**Instructions to follow**. Could you set down exactly the lines of the data below, starting at the one that holds "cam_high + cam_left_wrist" and ending at the one that holds "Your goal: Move", both included, and only those?

**Entries taken from a collection**.
§ §

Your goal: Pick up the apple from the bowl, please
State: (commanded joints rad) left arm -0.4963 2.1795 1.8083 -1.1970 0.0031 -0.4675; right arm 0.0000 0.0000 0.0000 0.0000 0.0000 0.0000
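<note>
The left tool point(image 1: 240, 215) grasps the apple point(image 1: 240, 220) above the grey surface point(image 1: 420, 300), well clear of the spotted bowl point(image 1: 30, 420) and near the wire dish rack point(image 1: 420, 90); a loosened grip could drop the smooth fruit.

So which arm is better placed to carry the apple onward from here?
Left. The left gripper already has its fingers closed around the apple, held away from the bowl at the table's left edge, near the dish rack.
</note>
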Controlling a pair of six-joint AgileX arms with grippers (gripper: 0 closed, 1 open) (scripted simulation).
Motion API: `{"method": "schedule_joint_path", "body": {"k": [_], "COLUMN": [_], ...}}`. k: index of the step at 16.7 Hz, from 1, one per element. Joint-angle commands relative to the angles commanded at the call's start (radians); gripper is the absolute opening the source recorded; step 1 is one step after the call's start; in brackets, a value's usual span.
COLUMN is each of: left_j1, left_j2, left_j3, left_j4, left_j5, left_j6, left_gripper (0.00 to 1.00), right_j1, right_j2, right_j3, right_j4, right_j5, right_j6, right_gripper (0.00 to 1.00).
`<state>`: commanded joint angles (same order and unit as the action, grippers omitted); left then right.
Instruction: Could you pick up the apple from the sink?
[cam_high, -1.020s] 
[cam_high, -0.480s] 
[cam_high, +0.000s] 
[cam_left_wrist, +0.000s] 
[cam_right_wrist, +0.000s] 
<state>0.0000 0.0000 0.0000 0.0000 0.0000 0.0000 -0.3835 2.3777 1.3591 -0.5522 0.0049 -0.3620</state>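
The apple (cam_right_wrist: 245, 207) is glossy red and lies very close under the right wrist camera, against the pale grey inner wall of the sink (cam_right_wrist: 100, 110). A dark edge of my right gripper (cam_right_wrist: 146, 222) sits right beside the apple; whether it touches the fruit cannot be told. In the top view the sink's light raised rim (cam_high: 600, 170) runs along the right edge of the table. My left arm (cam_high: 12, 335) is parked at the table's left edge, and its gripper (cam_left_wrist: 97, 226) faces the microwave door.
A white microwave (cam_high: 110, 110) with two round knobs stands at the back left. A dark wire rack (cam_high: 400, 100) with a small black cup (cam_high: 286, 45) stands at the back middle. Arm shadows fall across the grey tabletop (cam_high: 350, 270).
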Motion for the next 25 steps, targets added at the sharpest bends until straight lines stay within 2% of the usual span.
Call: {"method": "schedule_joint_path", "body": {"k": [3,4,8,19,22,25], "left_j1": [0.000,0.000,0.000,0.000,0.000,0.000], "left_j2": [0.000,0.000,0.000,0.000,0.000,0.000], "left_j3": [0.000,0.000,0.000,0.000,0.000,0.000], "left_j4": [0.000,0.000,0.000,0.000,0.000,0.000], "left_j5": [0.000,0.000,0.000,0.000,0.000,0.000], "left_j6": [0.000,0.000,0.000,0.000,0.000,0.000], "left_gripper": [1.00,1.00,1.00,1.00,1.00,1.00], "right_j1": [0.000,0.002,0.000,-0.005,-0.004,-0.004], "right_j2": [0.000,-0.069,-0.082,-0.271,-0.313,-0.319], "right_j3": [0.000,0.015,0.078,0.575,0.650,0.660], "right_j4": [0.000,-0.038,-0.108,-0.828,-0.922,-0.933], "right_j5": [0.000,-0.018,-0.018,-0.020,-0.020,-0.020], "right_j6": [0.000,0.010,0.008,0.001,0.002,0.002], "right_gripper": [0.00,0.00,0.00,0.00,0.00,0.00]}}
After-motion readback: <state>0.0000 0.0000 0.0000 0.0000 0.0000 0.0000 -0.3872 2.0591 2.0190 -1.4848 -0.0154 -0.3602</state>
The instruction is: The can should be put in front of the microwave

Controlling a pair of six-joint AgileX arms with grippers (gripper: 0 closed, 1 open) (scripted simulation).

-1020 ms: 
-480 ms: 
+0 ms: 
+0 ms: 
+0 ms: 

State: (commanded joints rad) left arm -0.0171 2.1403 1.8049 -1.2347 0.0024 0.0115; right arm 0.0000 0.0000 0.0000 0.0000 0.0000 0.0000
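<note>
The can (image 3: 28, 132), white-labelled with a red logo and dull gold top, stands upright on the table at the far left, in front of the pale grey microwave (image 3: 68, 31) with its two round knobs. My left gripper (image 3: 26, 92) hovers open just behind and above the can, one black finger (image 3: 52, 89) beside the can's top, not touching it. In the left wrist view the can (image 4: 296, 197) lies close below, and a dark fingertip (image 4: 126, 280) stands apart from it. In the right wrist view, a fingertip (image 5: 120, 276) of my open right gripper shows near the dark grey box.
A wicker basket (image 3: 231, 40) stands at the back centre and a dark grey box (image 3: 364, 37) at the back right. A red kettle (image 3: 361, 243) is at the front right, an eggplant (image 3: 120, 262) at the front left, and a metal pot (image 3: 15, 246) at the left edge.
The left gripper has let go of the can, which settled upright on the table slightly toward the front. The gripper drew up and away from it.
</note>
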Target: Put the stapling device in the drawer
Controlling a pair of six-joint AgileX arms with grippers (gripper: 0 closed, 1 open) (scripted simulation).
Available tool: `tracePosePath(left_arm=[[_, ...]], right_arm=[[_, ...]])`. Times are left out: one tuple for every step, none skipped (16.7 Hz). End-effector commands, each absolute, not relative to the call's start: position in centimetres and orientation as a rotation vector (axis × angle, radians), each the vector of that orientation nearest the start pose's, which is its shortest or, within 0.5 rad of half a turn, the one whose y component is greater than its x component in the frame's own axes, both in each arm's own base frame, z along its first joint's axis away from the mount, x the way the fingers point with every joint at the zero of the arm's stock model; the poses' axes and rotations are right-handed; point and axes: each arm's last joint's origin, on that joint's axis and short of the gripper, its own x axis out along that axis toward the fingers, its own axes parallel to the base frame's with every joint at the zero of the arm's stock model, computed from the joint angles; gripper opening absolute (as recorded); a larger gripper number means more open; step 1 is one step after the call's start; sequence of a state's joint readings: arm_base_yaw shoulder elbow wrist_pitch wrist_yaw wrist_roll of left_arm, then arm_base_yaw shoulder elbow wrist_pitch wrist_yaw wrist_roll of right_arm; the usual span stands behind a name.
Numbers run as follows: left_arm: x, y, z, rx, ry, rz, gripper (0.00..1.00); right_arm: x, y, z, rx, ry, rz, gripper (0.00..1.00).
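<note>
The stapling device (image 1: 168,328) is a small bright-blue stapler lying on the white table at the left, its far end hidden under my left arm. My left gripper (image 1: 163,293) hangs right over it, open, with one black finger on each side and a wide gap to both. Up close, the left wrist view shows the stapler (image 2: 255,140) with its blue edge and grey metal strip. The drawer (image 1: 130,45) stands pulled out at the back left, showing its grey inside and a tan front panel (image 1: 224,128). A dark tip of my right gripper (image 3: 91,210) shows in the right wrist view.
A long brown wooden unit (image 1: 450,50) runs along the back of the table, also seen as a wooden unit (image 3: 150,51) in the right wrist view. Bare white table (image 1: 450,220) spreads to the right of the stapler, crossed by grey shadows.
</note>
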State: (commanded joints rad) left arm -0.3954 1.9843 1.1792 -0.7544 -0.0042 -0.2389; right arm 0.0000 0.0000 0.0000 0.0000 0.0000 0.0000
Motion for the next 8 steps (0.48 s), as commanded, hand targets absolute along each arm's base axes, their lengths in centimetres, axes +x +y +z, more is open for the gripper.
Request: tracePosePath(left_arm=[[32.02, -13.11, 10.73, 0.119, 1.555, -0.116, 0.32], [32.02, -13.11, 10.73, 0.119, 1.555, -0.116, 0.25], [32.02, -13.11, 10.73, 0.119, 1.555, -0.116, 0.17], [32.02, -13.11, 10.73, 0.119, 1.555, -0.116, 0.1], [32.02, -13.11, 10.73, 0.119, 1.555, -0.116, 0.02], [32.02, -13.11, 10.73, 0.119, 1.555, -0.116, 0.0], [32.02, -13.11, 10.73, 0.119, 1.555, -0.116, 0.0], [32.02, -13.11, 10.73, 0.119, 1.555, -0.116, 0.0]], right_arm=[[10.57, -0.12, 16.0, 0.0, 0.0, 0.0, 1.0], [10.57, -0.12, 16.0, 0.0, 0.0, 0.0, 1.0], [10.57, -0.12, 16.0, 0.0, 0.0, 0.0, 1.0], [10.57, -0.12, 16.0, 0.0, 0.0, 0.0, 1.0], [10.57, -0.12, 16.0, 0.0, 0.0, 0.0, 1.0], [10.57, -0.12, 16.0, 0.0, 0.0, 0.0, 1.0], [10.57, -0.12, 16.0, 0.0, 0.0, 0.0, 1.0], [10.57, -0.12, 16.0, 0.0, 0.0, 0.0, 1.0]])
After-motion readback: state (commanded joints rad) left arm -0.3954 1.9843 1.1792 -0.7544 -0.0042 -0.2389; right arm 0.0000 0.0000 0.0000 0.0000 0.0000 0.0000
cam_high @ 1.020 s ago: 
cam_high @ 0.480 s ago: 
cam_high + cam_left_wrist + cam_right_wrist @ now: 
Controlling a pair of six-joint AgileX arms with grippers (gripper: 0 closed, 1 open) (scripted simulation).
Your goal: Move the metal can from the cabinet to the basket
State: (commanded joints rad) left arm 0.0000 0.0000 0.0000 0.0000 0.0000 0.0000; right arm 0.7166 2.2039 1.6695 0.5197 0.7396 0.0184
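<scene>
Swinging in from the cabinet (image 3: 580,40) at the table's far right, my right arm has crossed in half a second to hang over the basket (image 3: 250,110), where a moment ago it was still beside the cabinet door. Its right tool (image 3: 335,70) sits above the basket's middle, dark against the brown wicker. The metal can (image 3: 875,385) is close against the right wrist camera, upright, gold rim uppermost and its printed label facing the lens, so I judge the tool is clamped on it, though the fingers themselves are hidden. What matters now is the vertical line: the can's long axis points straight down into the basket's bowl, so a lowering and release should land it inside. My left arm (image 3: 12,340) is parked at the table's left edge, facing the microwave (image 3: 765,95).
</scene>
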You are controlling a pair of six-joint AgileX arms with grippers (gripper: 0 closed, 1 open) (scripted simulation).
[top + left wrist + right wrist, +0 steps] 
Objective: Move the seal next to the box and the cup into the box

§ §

**Exercise output**.
cam_high + cam_left_wrist + cam_right_wrist @ now: 
Controlling a pair of six-joint AgileX arms with grippers (gripper: 0 closed, 1 open) (scripted simulation).
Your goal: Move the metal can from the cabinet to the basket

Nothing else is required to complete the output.